> _Work to complete_:
Only the lines from the one containing "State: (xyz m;" through the last line of the data are to be written out, exactly and in full.
**********
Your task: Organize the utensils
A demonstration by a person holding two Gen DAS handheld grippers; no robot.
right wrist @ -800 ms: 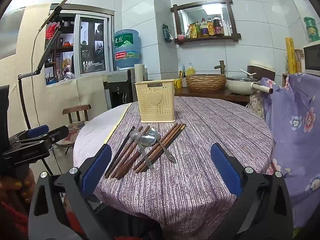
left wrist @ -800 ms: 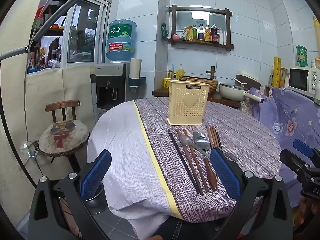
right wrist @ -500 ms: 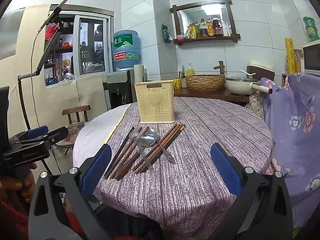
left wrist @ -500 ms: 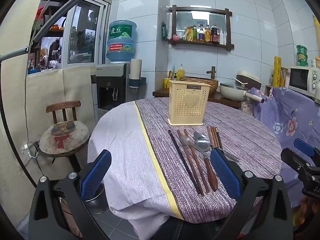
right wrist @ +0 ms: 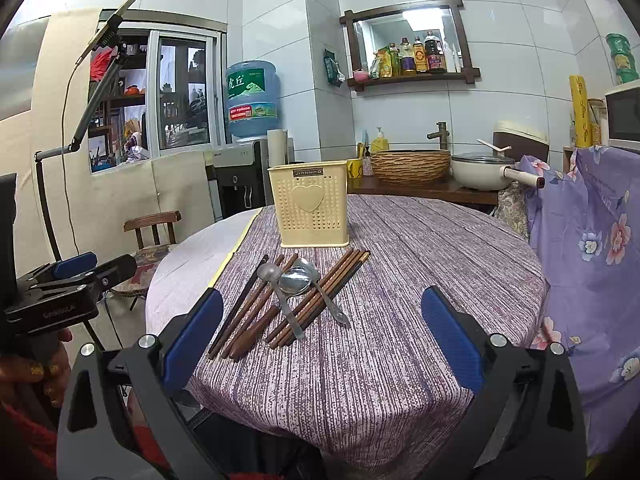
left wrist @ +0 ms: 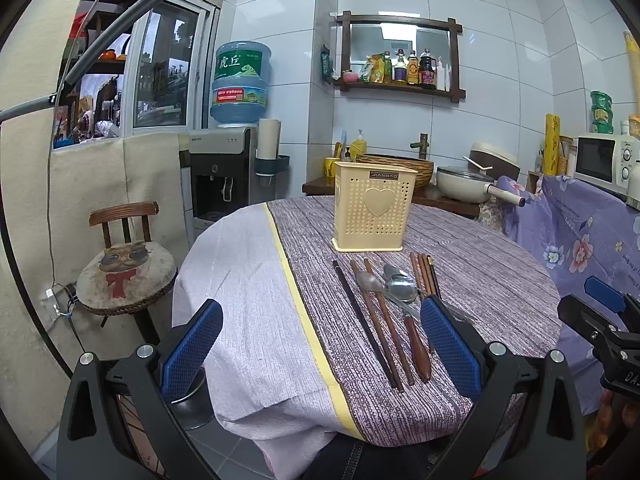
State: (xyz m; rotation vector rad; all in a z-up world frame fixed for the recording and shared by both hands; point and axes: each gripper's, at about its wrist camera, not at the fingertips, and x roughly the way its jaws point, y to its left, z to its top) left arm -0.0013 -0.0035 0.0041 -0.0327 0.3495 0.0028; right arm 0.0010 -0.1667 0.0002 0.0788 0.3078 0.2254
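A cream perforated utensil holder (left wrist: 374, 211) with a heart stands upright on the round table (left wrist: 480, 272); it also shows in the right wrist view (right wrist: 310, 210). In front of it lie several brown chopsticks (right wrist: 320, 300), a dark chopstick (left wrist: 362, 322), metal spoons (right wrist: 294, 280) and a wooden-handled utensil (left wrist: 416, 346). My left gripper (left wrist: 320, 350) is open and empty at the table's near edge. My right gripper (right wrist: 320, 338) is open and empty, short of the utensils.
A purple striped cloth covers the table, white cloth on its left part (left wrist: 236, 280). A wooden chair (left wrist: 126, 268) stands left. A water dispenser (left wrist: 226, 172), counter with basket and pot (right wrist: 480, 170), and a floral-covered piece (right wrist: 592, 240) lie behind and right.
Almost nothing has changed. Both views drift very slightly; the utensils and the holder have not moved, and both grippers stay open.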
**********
> _Answer space_:
State: (xyz m; rotation vector rad; all in a z-up world frame fixed for the recording and shared by both hands; point and axes: each gripper's, at about its wrist camera, not at the fingertips, and x roughly the way its jaws point, y to its left, z to its top) left arm -0.0013 -0.0035 0.0041 -0.0327 0.3495 0.0028; right arm 0.0010 -0.1667 0.0002 0.0788 0.3078 0.2254
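A cream perforated utensil holder (left wrist: 374, 211) with a heart stands upright on the round table (left wrist: 480, 272); it also shows in the right wrist view (right wrist: 310, 210). In front of it lie several brown chopsticks (right wrist: 320, 300), a dark chopstick (left wrist: 362, 322), metal spoons (right wrist: 294, 280) and a wooden-handled utensil (left wrist: 416, 346). My left gripper (left wrist: 320, 350) is open and empty at the table's near edge. My right gripper (right wrist: 320, 338) is open and empty, short of the utensils.
A purple striped cloth covers the table, white cloth on its left part (left wrist: 236, 280). A wooden chair (left wrist: 126, 268) stands left. A water dispenser (left wrist: 226, 172), counter with basket and pot (right wrist: 480, 170), and a floral-covered piece (right wrist: 592, 240) lie behind and right.
Almost nothing has changed. Both views drift very slightly; the utensils and the holder have not moved, and both grippers stay open.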

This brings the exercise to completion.